The Commission is asking for public comment in several ways. From May to August 2011, we hosted 18 public forums statewide to listen to the public’s ideas and proposals for district boundaries. Washington’s non-profit public affairs television network, TVW, webcast 17 of the forums live to enable people anywhere in the state to participate. You can view the forums by visiting the Commission’s website at www.redistricting.wa.gov and clicking on the “Get Involved’ tab.
At all our forums, we invited people and groups to draw and submit their own redistricting plans (also called “third-party” plans). The deadline for third-party plans was Aug. 15. People had the option of submitting their plans over the Internet or on paper through our free “Do It Yourself” map kit.

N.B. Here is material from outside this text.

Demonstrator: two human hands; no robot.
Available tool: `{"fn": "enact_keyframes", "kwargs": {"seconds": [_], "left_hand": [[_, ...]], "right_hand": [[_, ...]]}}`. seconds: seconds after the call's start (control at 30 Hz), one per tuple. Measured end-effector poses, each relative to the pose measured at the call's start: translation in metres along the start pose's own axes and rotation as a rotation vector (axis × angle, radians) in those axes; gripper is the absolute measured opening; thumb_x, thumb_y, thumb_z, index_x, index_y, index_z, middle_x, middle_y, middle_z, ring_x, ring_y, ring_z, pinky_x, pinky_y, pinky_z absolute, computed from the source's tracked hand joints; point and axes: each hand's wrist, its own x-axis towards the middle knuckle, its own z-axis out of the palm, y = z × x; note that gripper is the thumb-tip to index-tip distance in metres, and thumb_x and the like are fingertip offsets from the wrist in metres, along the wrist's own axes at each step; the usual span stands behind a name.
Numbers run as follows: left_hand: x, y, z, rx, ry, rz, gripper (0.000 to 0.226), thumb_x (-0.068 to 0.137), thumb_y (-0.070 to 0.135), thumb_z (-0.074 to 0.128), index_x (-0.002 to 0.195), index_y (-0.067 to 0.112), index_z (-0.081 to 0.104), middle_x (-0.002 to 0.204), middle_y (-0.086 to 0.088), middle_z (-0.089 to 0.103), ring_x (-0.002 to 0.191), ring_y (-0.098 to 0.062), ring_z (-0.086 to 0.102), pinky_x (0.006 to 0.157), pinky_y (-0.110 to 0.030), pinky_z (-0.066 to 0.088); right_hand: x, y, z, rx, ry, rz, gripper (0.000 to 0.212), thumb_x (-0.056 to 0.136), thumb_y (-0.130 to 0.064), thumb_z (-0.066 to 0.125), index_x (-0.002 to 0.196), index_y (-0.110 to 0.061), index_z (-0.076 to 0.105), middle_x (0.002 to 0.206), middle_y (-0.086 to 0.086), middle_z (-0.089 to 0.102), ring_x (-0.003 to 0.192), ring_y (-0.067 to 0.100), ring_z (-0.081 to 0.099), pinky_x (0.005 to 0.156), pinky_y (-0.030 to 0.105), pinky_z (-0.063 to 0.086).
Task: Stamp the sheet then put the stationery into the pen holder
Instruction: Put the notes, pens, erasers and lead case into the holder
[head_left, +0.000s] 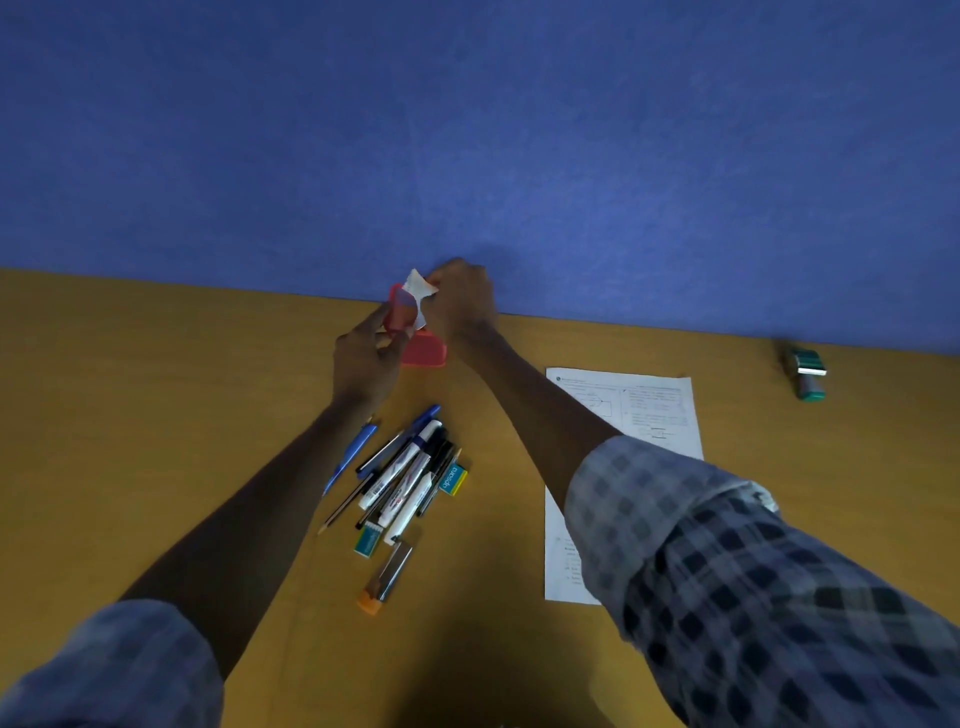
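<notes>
While both arms are stretched toward the far edge of the desk, the following is noted.

Left hand: the left hand is raised just above the desk; its fingers are curled round a red pen holder, which is gripped from the left side.
Pen holder: held tilted off the desk near the blue wall, long axis slanted, open mouth turned up and toward the camera; a second red piece is seen lying on the desk just below it, touching or nearly so (cannot be told).
Right hand: the right hand is closed in a narrow pinch on a crumpled white paper scrap at the holder's mouth; whether the scrap is inside or just at the rim cannot be told.
Stationery: a pile of pens and markers is laid between the forearms, long axes running from near left to far right, tips mixed; a blue pen lies at its left, two boxed erasers at its edges, and an orange-ended cutter nearest the camera.
Sheet: a printed sheet lies flat to the right of the pile, long axis running away from the camera, partly covered by the right sleeve.
Stamp: a green stamp is seen lying on its side at the far right, well apart from the sheet, close to the wall.
</notes>
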Motion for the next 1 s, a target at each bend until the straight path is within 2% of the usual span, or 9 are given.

While the commissioners’ concentration shifted in August to drafting maps and pressing forward to a final product, we encourage public comment to continue throughout the process. The commissioners’ individual draft proposals were unveiled on Sept. 13 at their regularly scheduled commission meeting.
The commissioners’ drafts plans are posted on our website, where the public was able to study them and submit comments. Public input on the first round of drafts wrapped up with a meeting in Olympia on October 11. The meeting was webcast and broadcast on TV so those unable to be in Olympia could participate from anywhere in the state.
After Oct. 11, the commissioners will meet as often as needed to hammer out a final plan for congressional and legislative districts. Their meetings will be open to the public and announced at least 24 hours in advance. The Commissioners have set a goal of November to agree on a final plan, providing time to correct minor errors before the Constitutional deadline for submitting the plans to the Legislature on January 1, 2012.
What have people told the Commissioners so far?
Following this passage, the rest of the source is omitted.